Als verpleegkundige ben je er voor je cliënten. Je verzorgt, regelt alle praktische zaken en biedt een luisterend oor wanneer dat nodig is. Je zou dan ook denken dat je perfect in kan springen als geliefden ziek worden. Maar niets is minder waar, merkte Marieke toen haar vader terminaal ziek werd. Ze schrijft erover.
Het is vrijdagmiddag 3 augustus, iets na enen. De deur gaat open en drie neurologen stappen de ruimte in waar mijn ouders en ik wachten. Ik kijk naar hun gezichten en weet wat er komen gaat.
ALS heeft een heftig ziektebeeld
Mijn vader heeft in dit academisch ziekenhuis een aantal onderzoeken ondergaan, dit na een heftige periode van fysieke achteruitgang, ziekenhuisopnames en onderzoeken, motorische problemen, spieratrofie en vermoeidheid. Als wijkverpleegkundige heb ik mijn vermoedens. En inderdaad, het blijkt ALS te zijn: Amyotrofische laterale sclerose, een neurologische ziekte waarbij motorische zenuwcellen in het ruggenmerg, de hersenstam en de motorische schors van de hersenen afsterven. Dit is een progressieve aandoening die uiteindelijk tot de dood leidt.
De diagnose komt natuurlijk binnen, maar zelf voel ik ook een opluchting: de onzekerheid was slopend. Mijn vader gaat vanuit dit academisch ziekenhuis naar de Intensive Care van ons streekziekenhuis. Drie dagen later komt hij thuis, in een terminale fase. Een aantal keer heb ik als wijkverpleegkundige de zorg gehad voor cliënten met ALS. Een heftig ziektebeeld, waarin aan zeer veel aspecten aandacht gegeven moet worden. Het is zeer complexe zorg.
De regelmodus
Ik schiet in een regelmodus vanaf het moment dat hij thuis is. Er valt veel te regelen en het is fijn als je er thuis in bent. Hulpmiddelen, medicatie, contact met de diëtist over voeding, contact met de huisarts, het regelen van materialen voor de zorg, afstemming met collega’s van de thuiszorg. Er is genoeg te doen, maar naast alle praktische zorg ontvangen we ook veel bezoek en heb ik natuurlijk mijn eigen werk nog. Toch voelt het veilig, want in deze regeltaken ben ik goed.
Het gemak waarmee ik als verpleegkundige cliënten in moeilijke situaties begeleid, lukt me bij mijn eigen vader niet. Het verdriet is te groot en ik vlucht in het doen van handelingen en regeltaken. Ik ben er veel op praktisch gebied, maar echt in gesprek met hem gaan en ons verdriet te delen, dat vermijd ik. Ik heb genoeg aan mijn eigen verdriet en wil mijn ouders dit niet laten zien. Helaas krijg ik de tijd niet om dit anders te doen. Drie weken na de diagnose overlijdt hij.
Overlappende rollen zijn verwarrend
Het heeft veel impact op me gehad. Ik voelde me tekortgeschoten richting mijn vader. Voor mijn gevoel heb ik hem niet gegeven wat ik als wijkverpleegkundige mijn cliënten wel geef: emotionele steun. Ik voelde me geen goede dochter, evenmin een goede verpleegkundige.

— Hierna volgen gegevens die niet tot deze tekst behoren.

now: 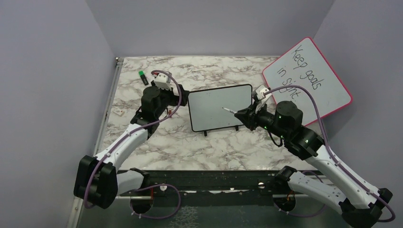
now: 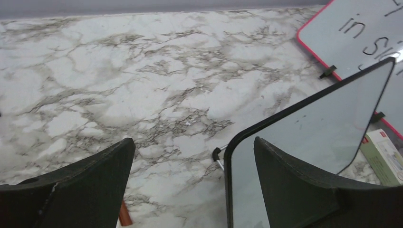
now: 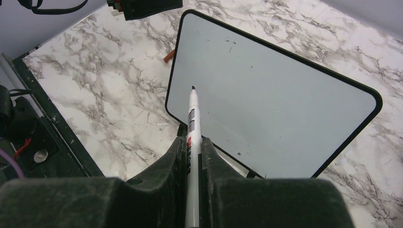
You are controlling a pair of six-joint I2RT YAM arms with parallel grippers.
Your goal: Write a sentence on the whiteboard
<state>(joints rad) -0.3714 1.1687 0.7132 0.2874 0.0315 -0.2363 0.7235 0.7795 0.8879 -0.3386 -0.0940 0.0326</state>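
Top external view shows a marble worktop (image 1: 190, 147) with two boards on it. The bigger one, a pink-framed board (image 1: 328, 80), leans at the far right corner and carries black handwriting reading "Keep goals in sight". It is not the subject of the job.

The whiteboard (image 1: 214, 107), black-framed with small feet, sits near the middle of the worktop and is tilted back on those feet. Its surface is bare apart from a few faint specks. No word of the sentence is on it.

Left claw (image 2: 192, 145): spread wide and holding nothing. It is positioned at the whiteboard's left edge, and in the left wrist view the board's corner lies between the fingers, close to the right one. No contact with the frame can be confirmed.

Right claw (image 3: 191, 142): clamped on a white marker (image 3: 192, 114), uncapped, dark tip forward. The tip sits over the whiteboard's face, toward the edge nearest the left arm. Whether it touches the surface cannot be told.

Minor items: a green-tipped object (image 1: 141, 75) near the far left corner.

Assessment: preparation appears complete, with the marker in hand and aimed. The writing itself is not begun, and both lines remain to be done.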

Later kon ik dit gelukkig anders zien. Ik realiseerde me dat ik dochter was in deze situatie, en geen verpleegkundige, en dat er geen goed en geen fout is. Ook ik ging door een rouwproces, waarin alle gevoelens er mogen zijn.
Ik realiseerde me ook dat het zo goed was. Dat de liefde en de betrokkenheid niet altijd uitgesproken hoeft te worden. Dat ze er, ook zonder woorden, wel zijn. En dat mijn vader dit wel wist. Soms lopen de rollen van verpleegkundige en dochter enorm door elkaar heen en dit kan enorm verwarrend zijn.